◆ **WHAT IS BEING ASKED**
When you reach the line in the listing below that contains "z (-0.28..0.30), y", begin returning lines exactly as written, and stop after the line that contains "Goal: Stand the". Return no other lines.

◆ **DATA**
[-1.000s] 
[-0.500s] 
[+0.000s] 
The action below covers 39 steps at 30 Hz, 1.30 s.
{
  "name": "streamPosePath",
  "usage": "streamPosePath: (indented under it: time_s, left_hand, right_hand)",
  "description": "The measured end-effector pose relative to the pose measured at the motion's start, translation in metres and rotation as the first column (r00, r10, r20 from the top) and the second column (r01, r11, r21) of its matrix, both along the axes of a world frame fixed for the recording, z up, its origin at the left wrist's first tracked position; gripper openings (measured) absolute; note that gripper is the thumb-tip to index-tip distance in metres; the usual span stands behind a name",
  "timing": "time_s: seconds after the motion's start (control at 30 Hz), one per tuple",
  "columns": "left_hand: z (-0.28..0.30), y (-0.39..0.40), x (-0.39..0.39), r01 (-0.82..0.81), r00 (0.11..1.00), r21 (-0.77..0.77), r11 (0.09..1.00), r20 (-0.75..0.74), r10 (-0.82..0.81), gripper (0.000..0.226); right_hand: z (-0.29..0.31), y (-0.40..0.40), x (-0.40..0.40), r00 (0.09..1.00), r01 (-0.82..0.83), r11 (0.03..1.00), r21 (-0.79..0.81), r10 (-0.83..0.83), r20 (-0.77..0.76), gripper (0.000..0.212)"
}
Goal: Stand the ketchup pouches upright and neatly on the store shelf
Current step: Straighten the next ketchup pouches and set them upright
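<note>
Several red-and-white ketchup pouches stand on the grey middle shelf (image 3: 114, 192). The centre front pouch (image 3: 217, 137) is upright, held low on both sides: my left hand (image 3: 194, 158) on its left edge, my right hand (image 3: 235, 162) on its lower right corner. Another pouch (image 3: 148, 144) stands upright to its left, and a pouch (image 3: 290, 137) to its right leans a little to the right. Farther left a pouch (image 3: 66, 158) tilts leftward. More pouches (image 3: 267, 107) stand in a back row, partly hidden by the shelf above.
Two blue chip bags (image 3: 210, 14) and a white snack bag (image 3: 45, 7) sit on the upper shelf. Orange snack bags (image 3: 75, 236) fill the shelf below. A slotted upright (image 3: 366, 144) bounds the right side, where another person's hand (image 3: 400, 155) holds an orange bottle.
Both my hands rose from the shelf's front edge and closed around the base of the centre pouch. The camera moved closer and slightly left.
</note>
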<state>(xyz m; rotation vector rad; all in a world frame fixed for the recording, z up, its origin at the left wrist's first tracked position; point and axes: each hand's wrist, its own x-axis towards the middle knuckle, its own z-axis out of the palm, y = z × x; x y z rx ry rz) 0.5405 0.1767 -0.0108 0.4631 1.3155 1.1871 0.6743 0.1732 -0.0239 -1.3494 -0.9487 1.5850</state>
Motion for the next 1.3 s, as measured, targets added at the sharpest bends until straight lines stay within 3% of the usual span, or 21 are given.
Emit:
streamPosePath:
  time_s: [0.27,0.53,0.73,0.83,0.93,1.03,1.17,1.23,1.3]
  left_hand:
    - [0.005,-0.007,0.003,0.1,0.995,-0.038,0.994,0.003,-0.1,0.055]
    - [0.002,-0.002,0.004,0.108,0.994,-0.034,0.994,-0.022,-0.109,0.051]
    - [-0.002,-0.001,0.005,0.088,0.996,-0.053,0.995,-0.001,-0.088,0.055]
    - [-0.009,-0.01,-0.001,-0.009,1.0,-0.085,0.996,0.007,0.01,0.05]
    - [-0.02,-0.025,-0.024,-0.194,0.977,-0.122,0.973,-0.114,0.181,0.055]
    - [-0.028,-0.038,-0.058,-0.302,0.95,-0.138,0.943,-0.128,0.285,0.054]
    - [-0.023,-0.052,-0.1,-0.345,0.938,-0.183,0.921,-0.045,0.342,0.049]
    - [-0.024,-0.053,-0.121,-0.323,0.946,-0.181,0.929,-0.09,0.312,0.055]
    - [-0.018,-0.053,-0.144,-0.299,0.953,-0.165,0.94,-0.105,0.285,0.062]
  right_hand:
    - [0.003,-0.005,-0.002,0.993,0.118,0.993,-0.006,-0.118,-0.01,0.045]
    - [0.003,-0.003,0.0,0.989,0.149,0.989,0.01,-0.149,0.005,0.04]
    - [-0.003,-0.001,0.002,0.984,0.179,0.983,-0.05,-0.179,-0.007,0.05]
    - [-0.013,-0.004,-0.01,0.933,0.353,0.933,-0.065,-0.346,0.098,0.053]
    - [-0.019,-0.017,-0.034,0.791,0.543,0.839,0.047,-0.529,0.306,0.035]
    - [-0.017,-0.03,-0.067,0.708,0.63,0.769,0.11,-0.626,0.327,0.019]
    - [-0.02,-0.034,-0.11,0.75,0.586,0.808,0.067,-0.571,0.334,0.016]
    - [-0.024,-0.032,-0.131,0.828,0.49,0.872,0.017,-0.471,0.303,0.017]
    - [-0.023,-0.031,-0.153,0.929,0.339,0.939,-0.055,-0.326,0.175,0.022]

◆ **TASK ANSWER**
  "columns": "left_hand: z (-0.28..0.30), y (-0.39..0.40), x (-0.39..0.39), r01 (-0.82..0.81), r00 (0.11..1.00), r21 (-0.77..0.77), r11 (0.09..1.00), r20 (-0.75..0.74), r10 (-0.82..0.81), gripper (0.000..0.226); right_hand: z (-0.29..0.31), y (-0.40..0.40), x (-0.40..0.40), r00 (0.09..1.00), r01 (-0.82..0.83), r11 (0.03..1.00), r21 (-0.79..0.81), r10 (-0.83..0.83), r20 (-0.77..0.76), gripper (0.000..0.212)"
}
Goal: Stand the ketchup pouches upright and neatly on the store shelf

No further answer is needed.